Monsters of Men is the last book in the Chaos Walking trilogy, so this review will contain spoilers for the first two books. I have reviews of The Knife of Never Letting Go and The Ask and the Answer. If you haven’t started the trilogy, you really should! It’s amazing!
MONSTERS OF MEN SYNOPSIS
Three armies march on New Prentisstown, each one intent on destroying the others. The New World is at war. Todd and viola are caught in the middle with no chance of escape.
As the battles commence, how can they hope to stop the fighting? And if war makes monsters of men, what terrible choices await?
Then a third voice breaks into the battle, one bent on revenge…
Profound and gripping, Monsters of Men is a heart-stopping novel about power, survival and the devastating realities of war.
Monsters of Men was an explosive conclusion to the trilogy (literally). It was extremely fast-paced and full of action and conflict. I knew from the very first chapter that this was going to be my favourite instalment of the trilogy, and my enthusiasm and love for the book never wavered. Monsters of Men has everything I could possibly want in a book. It has action, fighting, romance, suspense, politics, power struggles, feels, feels, more feels, with an extra serving of FEELS.
Is this what war is?
Is this what men want so much?
Is this sposed to make them men?
This book picks up where The Ask and the Answer left off.
The Ask and The Answer are about to go to war, but find themselves facing a Spackle army who have come to take back the New World from the oppressive settlers. This novel follows what happens as each army fights for control and domination, and the impact war has on individuals and societies. As with the previous two books in the trilogy, I appreciated how well Patrick Ness handled the important social themes explored in this book. It was a thought-provoking story that never felt too much or too heavy for a young adult audience. This book also continues exploring the themes of self-identity and individualism that were explored in the previous two books, but Ness takes it even further by also examining this in the Spackle population, as well as through our protagonists, Todd and Viola.
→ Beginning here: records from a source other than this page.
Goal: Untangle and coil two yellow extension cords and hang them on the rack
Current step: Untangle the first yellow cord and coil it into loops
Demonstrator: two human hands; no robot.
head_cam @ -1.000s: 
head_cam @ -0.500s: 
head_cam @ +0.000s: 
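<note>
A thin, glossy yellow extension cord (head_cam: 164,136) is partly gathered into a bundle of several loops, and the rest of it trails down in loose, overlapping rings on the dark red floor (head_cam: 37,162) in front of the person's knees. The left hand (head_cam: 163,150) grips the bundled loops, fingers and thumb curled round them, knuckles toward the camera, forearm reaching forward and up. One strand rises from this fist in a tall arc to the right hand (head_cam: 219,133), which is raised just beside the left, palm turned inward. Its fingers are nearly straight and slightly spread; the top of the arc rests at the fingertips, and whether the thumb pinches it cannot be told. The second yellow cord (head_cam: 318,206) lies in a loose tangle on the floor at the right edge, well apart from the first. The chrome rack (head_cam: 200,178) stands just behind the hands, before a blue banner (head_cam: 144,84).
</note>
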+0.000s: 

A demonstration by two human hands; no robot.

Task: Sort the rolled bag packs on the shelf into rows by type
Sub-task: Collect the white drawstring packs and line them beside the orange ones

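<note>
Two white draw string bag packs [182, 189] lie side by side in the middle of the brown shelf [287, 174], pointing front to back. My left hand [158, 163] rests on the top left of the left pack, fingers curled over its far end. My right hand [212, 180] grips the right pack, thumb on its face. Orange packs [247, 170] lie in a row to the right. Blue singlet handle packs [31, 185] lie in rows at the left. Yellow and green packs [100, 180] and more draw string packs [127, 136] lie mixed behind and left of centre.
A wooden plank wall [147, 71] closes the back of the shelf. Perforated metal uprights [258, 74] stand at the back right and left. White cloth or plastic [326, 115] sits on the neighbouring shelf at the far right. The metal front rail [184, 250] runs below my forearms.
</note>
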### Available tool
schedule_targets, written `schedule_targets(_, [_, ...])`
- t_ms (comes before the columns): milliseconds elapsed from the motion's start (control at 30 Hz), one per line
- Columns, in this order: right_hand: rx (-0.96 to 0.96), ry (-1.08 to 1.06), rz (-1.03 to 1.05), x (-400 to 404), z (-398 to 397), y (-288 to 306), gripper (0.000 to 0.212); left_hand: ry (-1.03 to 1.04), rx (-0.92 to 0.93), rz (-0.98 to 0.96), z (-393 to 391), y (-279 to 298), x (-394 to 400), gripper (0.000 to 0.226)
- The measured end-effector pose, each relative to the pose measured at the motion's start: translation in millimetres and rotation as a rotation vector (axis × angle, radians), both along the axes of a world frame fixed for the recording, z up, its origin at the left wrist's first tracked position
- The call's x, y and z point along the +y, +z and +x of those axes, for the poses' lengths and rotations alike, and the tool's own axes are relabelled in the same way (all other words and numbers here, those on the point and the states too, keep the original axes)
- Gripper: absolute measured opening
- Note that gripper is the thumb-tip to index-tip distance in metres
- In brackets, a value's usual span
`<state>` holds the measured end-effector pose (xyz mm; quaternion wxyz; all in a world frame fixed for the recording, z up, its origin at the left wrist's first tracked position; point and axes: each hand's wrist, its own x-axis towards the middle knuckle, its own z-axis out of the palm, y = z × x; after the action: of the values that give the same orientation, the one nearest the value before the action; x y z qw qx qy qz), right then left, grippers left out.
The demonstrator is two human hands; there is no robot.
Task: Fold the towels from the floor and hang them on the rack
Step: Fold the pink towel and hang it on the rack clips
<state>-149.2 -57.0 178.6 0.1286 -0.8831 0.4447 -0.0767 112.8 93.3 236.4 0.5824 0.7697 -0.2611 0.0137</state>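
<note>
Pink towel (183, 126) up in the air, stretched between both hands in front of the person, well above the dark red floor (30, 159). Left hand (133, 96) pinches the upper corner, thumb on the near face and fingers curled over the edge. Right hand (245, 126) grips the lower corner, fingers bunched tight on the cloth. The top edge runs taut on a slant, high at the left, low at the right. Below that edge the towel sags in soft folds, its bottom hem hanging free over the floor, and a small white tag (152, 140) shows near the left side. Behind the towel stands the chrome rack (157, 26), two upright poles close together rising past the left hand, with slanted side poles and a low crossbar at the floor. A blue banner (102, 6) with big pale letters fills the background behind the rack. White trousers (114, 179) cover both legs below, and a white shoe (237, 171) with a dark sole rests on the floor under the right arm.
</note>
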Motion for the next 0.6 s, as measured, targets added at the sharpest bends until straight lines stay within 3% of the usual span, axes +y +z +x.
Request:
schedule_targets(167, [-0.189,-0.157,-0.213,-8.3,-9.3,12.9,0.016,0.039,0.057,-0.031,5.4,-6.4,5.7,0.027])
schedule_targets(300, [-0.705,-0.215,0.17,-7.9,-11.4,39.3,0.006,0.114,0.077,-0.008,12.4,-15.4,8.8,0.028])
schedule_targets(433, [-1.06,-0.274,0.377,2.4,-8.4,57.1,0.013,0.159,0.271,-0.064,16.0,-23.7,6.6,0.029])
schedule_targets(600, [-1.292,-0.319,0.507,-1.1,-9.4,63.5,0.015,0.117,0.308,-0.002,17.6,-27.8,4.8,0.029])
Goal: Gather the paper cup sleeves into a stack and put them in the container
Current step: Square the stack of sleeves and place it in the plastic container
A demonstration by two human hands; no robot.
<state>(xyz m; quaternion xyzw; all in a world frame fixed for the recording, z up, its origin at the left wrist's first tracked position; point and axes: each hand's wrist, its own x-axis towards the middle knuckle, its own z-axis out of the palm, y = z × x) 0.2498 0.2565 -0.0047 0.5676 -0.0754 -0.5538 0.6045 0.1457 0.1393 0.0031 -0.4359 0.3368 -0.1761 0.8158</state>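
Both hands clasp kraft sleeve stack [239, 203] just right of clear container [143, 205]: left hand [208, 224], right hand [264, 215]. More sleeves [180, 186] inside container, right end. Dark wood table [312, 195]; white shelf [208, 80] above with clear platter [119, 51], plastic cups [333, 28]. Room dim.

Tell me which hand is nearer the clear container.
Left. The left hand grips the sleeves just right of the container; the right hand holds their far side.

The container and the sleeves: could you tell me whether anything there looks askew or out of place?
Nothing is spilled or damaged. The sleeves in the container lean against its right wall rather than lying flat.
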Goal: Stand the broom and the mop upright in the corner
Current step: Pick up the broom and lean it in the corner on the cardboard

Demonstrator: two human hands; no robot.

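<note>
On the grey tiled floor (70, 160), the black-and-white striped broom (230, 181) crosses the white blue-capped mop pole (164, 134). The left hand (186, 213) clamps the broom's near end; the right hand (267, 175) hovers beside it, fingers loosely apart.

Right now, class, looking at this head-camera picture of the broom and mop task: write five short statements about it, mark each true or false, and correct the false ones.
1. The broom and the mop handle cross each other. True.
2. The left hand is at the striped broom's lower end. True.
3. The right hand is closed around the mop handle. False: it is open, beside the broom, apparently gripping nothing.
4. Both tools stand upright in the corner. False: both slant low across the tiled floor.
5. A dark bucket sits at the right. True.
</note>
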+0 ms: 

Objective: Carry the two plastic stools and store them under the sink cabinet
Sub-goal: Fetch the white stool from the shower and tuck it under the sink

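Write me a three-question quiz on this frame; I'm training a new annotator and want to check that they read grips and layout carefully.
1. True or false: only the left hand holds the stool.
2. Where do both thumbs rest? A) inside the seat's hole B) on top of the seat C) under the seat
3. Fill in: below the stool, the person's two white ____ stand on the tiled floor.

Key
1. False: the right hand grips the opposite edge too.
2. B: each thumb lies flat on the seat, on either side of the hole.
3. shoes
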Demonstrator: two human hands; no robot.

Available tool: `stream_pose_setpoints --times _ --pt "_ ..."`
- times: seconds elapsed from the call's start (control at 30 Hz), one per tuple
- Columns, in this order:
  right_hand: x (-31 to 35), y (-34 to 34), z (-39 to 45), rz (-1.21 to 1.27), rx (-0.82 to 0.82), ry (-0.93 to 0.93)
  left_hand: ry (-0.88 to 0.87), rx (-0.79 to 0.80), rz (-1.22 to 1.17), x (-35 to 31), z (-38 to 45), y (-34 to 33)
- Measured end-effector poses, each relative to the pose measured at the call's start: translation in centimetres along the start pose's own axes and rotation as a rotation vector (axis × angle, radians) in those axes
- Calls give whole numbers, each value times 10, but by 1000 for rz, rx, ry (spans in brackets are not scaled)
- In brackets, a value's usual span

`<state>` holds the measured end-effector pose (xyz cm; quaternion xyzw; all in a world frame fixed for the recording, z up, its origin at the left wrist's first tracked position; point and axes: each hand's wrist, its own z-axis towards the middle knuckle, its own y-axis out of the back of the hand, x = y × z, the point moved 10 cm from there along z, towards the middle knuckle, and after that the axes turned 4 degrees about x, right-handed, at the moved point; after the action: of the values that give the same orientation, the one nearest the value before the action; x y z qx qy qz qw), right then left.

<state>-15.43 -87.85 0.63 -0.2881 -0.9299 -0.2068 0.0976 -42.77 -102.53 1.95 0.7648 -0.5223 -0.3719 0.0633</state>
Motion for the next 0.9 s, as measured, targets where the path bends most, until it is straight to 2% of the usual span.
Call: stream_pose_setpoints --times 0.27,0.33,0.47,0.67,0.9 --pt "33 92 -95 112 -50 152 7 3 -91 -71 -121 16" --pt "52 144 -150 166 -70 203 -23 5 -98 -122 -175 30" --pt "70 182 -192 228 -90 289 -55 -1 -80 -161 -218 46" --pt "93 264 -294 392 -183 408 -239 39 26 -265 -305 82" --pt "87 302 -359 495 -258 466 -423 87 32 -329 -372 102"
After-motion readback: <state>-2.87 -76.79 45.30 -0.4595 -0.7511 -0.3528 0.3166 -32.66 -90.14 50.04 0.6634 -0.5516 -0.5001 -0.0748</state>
I thought the pace of this book was great. The Ask and the Answer, for me, was a little bit slow at the start, but Monsters of Men starts off with a bang. The beginning was incredibly fast-paced and I whizzed through the first 100 pages in no time. I was completely immersed in the book because the action and strategy in the book was so captivating. I had absolutely no idea where the story was going to go and there were surprises at every turn. It was a complete page-turner for me. I also loved that the plot was completely resolved. I was satisfied with how everything played out, even though there were tears due to certain events, and I’m so happy with the way that the trilogy ended.
The writing in this book is perfection. We get to read not only from Todd and Viola’s perspectives, but also from the perspective of a Spackle, which I thought added a lot to the story. I enjoyed learning more about the Spackle and their collectivist society. The Spackle’s voice took me a little bit of time to get used to. Initially, it was very hard to understand because of its abstractness but I quickly got used to it and really enjoyed the writing style. I appreciated the differences in style between the three perspectives and it was always obvious to me which perspective I was reading from, even though it switches back and forth very often. The different perspectives blended together seamlessly and it never felt repetitive or unnecessary. I continued to enjoy Todd’s distinctive voice and I found it to be even more endearing in this book and I also highly enjoyed Viola’s perspective too.
I continued to love Todd and Viola’s characters in this book. They were amazing together and this ship will never sink!! We’re also introduced to some new characters in this book, Viola’s settler friends who arrived on the scout ship at the end of The Ask and the Answer. I thought they were necessary additions but I didn’t always love them. Who I did love were our ‘villains’.
Mayor President Prentiss and Mistress Coyle are such complex and morally ambiguous characters. I had a hard time understanding them because they weren’t black and white characters. I definitely don’t think that I can classify them as villains because, even though they do some evil and atrocious things, their motivation aren’t entirely evil. I also liked how their stories ended.
I have so much more that I could say about this but I’ll just encourage you all to read it! It was a wonderful last book to the trilogy and now I’m going to go and read all the short stories!